O novo Ashram minimalista

sábado, 14 de março de 2009

Poets on the Peaks


"The panorama from Kerouac’s old lookout remains the same, with great Hozomeen, ever changing aspect in the clouds and light, anchoring the view, commanding all attention. Desolation is still a remote place—eighteen miles south to the nearest road, or a half-hour boat ride from Ross Dam. To the north, on the Canadian side, there is still only a single gravel road coming down from the town of Hope to the border crossing at Hozomeen. From sourdough, the northern vista is absolutely unchanged from the day of Snyder and Whalen. The same astonishing one-eighty that greeted them at the top of the ridge in the Fifties—the northern half of Whalen’s mala, from Davis Peak in the west all the way around to Jack and Crater on the east—is what one sees today.
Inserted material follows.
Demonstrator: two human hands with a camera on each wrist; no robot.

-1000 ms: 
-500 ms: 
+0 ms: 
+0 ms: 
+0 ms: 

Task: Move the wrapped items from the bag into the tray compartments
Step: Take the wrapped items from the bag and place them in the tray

The view to the south is significantly different, however, changed permanently by the Cross Cascades Highway that skirts the flanks of Ruby Mountain on the far side of Diablo Lake. On a summer’s day the distant throg of a Harley chopper can carry across the valley; weekends, RV headlights flicker all night long as they climb the grade from Panther Creek. Sourdough Mountain, despite its awsome three-sixty of surrounding wilderness, is hardly wilderness itself; cars can drive right to the trailhead in Diablo. Were it not for the daunting gain of the lookout trail, Sourdough LO might well have suffered the same fate as Whalen’s cabin on Sauk by now."